• _What is being asked_
For every line in the records that has the word "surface", make a copy.

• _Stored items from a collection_
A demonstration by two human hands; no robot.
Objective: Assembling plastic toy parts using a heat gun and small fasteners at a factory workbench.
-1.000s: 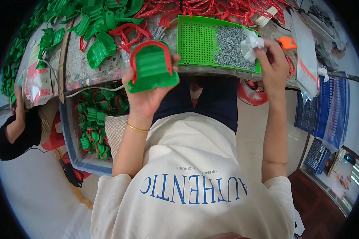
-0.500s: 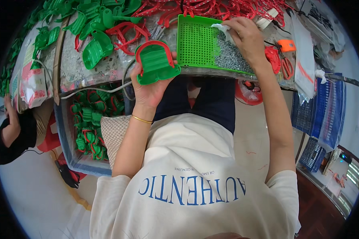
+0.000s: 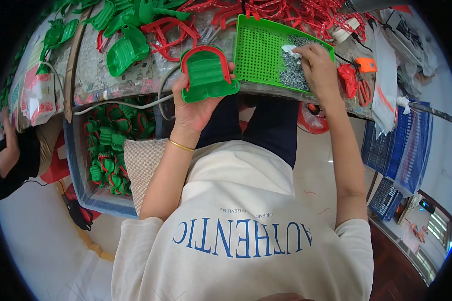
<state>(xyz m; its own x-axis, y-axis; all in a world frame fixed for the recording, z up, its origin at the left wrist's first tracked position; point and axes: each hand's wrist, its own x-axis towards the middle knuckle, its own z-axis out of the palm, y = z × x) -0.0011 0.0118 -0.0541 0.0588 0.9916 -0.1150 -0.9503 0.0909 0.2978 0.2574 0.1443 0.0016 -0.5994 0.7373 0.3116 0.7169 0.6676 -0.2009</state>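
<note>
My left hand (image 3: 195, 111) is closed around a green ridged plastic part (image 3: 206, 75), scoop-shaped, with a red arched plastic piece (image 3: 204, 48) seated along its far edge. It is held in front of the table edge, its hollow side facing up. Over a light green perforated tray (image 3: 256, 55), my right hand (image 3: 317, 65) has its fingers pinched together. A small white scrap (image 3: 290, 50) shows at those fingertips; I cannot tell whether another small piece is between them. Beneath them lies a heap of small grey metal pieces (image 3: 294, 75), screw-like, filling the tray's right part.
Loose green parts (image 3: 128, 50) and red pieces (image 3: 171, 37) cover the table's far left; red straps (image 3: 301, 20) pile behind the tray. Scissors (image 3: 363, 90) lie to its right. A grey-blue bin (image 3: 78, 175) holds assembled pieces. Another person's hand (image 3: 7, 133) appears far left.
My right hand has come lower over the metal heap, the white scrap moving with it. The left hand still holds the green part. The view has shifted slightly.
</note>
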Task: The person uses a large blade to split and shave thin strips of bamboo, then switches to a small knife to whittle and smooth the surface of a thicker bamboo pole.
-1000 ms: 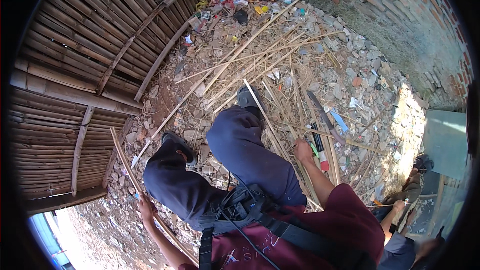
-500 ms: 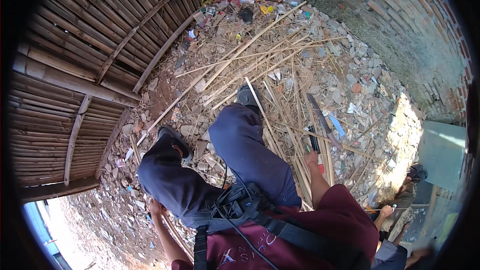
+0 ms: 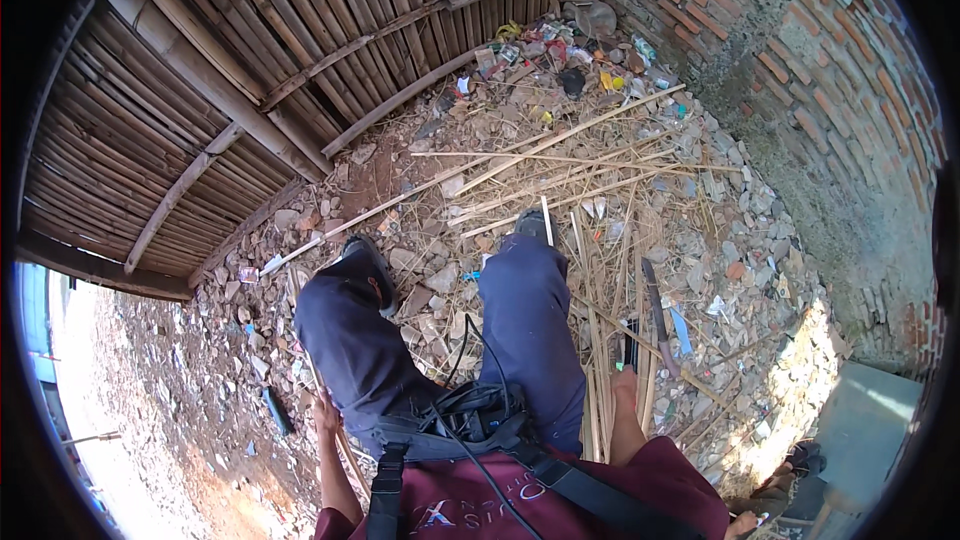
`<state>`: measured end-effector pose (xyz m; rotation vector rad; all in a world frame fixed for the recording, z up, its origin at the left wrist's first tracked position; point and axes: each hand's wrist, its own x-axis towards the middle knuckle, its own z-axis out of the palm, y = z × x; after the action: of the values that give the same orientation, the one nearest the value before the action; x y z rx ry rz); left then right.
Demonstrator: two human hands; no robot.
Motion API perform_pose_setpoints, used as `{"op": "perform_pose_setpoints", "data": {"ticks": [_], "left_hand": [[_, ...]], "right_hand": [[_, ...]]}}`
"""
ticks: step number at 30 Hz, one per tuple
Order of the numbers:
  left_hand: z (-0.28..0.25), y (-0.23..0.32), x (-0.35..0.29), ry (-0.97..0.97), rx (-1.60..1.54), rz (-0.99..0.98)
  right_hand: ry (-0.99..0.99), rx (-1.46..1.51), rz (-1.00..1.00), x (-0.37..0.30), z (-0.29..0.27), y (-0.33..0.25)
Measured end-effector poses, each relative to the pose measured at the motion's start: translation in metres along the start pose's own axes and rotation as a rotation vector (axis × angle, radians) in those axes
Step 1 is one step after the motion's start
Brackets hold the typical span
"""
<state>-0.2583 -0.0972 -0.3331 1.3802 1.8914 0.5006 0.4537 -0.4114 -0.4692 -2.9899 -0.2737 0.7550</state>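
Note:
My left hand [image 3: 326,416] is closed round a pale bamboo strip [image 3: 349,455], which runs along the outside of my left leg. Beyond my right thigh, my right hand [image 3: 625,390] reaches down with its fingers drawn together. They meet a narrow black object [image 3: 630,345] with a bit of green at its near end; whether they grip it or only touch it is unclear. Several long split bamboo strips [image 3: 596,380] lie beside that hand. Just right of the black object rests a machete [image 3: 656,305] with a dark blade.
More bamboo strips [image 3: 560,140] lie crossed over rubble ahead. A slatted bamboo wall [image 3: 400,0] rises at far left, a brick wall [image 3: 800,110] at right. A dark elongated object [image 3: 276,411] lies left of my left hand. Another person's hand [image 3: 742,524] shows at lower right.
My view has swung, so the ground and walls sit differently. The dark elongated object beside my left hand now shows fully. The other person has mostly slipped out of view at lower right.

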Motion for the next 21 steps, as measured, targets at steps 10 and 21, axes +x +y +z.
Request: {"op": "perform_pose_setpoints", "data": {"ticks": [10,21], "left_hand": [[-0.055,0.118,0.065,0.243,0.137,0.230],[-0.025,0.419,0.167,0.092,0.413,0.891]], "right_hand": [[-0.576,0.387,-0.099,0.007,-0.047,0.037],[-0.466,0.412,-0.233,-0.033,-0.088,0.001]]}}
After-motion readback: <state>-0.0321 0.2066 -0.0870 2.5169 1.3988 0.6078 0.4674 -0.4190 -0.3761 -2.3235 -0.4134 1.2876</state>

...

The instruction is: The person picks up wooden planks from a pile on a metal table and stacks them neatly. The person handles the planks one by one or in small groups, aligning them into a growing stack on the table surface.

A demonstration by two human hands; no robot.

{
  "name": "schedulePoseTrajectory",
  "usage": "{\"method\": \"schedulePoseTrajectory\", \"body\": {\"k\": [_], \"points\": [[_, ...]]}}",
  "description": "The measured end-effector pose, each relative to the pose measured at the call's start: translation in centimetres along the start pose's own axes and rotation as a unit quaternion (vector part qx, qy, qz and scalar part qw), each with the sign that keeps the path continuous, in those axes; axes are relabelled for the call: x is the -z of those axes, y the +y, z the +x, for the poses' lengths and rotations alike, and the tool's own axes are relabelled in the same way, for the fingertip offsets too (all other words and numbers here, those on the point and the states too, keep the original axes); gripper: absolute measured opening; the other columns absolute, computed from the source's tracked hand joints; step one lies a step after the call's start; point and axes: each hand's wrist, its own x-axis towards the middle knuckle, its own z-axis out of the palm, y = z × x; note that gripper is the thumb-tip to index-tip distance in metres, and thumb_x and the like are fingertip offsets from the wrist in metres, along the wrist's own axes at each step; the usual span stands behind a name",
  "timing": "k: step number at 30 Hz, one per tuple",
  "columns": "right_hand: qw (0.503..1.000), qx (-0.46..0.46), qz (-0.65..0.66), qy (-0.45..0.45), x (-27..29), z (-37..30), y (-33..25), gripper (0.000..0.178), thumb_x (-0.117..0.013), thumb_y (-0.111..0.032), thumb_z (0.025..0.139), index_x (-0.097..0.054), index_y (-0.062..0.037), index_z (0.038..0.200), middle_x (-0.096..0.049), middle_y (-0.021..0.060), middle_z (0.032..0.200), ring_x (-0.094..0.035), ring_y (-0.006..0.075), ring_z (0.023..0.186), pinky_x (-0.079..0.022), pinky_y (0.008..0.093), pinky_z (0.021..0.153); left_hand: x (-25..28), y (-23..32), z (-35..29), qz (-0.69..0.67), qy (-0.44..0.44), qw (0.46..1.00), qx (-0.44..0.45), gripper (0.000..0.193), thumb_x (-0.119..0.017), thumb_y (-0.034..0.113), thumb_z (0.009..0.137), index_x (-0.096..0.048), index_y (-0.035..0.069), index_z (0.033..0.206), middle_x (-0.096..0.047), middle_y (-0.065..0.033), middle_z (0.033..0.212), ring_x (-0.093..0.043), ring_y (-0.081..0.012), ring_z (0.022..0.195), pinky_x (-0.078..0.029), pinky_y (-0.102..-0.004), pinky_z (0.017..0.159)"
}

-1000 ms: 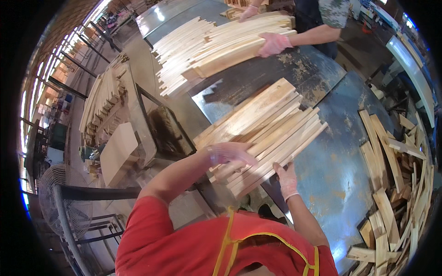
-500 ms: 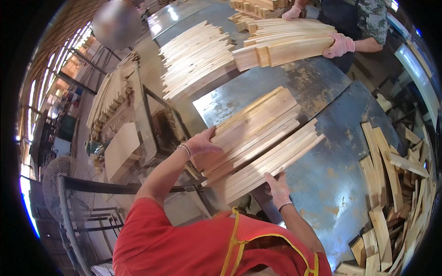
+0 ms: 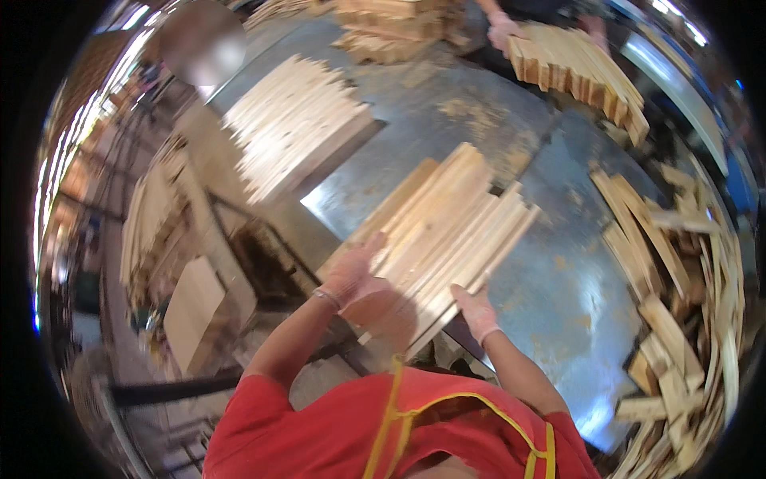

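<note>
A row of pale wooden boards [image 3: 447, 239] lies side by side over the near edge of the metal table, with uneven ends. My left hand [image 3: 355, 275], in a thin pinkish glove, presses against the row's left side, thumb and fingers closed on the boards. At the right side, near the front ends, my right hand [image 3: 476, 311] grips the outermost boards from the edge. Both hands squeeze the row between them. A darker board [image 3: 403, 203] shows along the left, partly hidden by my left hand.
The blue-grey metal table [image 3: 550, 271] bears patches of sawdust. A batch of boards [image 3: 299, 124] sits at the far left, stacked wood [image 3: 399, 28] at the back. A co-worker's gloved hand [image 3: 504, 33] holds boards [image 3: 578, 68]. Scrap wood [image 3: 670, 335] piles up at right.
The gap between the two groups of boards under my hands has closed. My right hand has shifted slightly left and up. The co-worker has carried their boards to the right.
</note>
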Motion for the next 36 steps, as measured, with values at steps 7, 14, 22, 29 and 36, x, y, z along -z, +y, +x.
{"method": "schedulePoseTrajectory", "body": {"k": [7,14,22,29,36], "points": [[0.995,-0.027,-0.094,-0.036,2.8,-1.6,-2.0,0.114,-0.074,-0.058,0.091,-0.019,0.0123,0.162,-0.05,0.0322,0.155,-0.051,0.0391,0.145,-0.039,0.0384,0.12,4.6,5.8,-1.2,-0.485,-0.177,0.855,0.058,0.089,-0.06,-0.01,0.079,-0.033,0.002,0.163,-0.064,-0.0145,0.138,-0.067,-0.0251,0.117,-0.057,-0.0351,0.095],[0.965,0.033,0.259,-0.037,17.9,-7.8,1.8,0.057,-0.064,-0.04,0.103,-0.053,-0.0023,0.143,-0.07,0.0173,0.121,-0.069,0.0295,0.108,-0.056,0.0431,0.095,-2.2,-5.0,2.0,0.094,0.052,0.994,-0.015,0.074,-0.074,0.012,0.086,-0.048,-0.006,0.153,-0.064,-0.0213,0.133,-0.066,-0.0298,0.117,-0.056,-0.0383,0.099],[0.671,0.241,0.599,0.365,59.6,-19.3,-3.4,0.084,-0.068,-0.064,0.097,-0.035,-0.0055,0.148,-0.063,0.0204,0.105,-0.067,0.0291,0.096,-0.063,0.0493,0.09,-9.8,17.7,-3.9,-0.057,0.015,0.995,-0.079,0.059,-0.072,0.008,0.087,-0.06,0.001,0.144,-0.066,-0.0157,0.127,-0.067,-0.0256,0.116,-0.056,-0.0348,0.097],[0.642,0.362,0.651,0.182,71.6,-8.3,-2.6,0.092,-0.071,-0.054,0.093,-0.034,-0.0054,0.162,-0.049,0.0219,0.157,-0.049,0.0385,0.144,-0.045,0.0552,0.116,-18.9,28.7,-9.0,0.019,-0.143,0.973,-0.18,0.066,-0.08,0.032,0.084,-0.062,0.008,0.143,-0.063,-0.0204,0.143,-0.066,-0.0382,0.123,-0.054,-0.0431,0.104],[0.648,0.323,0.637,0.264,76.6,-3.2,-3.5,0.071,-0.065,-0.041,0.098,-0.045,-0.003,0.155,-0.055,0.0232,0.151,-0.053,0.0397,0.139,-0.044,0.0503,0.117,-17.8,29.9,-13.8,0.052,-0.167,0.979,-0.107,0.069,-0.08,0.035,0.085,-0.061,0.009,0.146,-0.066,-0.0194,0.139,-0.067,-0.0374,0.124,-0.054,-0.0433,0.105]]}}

• _Task solution_
Task: The person uses a large blade to split and shave thin strips of bamboo, then switches to a small knife to whittle and smooth the surface of a thicker bamboo pole.
The instruction is: The person picks up wooden planks from a pile on a metal table and stacks them neatly. The person handles the planks one by one or in small groups, aligning them into a growing stack on the table surface.

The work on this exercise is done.